*Your objective*. Within the data that follows, how many lines carry the string "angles"? Give the number alone.

______

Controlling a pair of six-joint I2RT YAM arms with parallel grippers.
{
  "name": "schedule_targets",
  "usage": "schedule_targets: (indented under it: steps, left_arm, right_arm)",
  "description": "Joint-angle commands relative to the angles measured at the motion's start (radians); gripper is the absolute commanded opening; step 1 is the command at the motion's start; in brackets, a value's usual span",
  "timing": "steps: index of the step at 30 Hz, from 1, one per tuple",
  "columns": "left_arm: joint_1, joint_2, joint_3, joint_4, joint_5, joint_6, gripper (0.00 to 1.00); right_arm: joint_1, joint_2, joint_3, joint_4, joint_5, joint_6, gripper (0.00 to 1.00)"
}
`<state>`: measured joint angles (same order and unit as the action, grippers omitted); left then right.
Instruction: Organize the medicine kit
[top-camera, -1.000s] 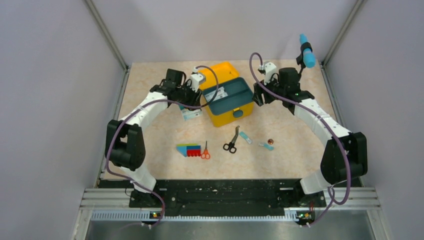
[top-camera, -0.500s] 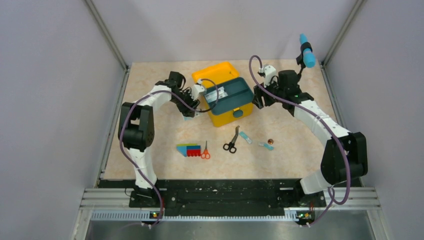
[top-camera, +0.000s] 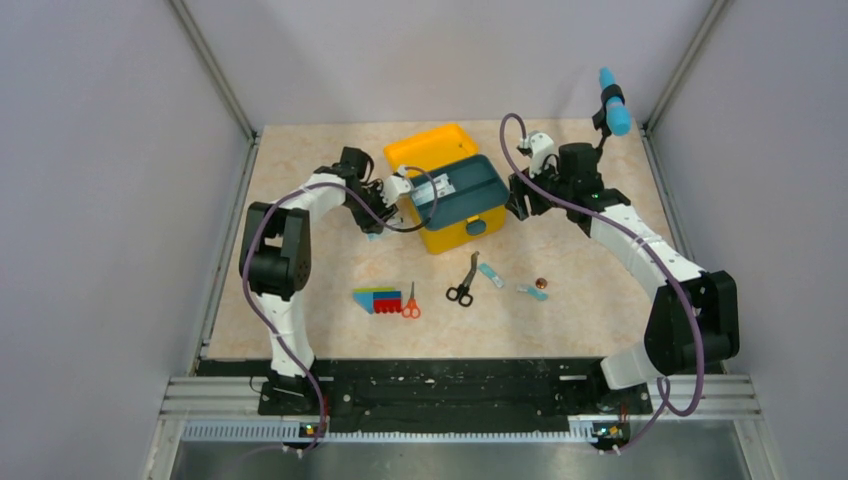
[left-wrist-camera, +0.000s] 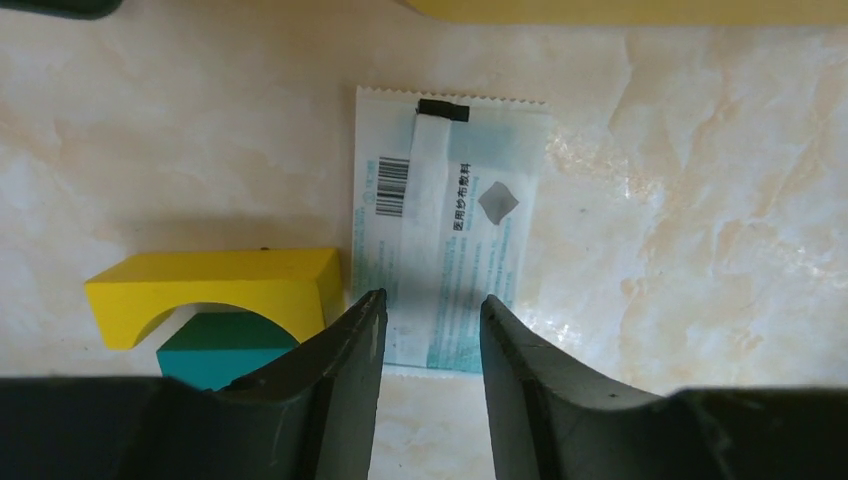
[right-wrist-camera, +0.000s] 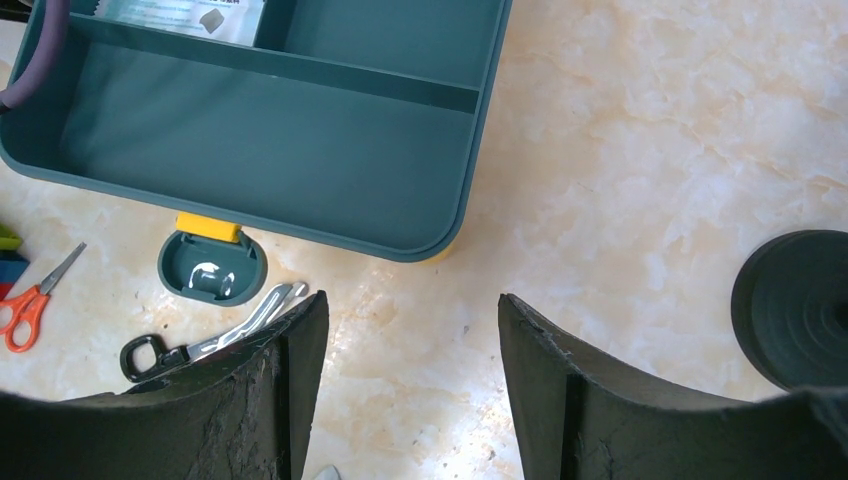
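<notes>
While the medicine kit (top-camera: 447, 238), a yellow hard-plastic box with rounded corners, stands open at the far middle of the worktop (top-camera: 600, 310), its lid (top-camera: 430, 148) tipped back, we find a smooth dark teal tray (right-wrist-camera: 260, 150) resting on its top, ribbed into one long compartment and smaller ones behind; one printed packet (right-wrist-camera: 185, 12) lies in a small compartment; the teal latch (right-wrist-camera: 210, 268) hangs open at the front wall. Our left hand (left-wrist-camera: 432, 298) is low at the kit's left side, its dark fingers (left-wrist-camera: 350, 350) parted by a narrow gap above the near edge of one flat white sachet (left-wrist-camera: 445, 210) with a crimped top edge; they pinch nothing; a yellow arch block (left-wrist-camera: 215, 285) over a teal piece (left-wrist-camera: 215, 355) sits just beside the sachet. Our right hand (right-wrist-camera: 412, 297) hangs spread wide off the kit's right front corner, over bare marbled surface. Nearer us lie two pairs of scissors, one orange-handled (top-camera: 410, 305) and one black-handled (top-camera: 462, 285); one striped toy block (top-camera: 377, 300); two small packets (top-camera: 490, 275) and one small brown round piece (top-camera: 541, 283); the worktop's right side is open.
</notes>
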<state>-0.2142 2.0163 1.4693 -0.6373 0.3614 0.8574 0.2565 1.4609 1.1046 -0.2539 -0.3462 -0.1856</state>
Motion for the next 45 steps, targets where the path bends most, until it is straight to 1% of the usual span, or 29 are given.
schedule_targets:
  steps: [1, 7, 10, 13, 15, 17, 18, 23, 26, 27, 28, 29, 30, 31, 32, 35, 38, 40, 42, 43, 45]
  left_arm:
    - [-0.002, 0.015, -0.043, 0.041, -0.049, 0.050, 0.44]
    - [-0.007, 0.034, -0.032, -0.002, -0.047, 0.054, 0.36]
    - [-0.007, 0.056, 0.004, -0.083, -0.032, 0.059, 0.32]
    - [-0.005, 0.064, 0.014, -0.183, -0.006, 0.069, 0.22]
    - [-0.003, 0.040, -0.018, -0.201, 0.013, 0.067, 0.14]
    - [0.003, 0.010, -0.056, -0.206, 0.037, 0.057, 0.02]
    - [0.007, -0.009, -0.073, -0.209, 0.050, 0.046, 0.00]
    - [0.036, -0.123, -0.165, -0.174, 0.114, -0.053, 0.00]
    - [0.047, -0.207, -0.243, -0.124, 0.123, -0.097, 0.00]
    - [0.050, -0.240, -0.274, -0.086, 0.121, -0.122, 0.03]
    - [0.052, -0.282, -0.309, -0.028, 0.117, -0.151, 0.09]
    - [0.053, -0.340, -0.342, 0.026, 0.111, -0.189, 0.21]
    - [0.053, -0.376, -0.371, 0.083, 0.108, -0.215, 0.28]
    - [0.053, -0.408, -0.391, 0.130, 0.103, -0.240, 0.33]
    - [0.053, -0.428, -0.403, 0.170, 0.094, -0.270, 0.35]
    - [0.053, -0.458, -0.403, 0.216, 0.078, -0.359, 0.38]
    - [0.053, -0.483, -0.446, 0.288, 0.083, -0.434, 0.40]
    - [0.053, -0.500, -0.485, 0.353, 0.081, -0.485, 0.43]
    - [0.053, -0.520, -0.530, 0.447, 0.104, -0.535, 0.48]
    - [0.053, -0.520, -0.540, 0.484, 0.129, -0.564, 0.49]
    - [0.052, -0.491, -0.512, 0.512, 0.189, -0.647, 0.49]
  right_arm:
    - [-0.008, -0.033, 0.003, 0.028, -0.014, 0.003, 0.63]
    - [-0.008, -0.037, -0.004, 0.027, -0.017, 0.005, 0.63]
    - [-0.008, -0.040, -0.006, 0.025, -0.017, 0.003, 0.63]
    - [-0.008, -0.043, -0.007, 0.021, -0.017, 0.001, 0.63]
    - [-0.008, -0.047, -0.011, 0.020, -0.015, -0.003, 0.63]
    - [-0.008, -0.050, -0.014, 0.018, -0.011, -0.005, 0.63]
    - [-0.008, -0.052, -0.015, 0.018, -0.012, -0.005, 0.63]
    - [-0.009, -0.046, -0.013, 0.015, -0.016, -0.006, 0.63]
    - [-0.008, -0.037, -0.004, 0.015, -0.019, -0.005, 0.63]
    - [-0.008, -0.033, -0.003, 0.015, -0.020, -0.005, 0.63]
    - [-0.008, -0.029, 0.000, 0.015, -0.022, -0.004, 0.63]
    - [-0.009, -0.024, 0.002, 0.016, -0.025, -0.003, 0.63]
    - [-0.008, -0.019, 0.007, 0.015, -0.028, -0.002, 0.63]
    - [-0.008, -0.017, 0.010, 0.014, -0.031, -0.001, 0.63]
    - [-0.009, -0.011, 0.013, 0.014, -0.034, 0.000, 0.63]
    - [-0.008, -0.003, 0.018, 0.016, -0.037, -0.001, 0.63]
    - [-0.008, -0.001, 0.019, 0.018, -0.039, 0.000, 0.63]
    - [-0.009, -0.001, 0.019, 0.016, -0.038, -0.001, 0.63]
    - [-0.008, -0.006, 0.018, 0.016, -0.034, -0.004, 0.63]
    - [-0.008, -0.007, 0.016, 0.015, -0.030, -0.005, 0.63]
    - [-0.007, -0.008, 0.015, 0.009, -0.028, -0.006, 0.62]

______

*Reply*. 2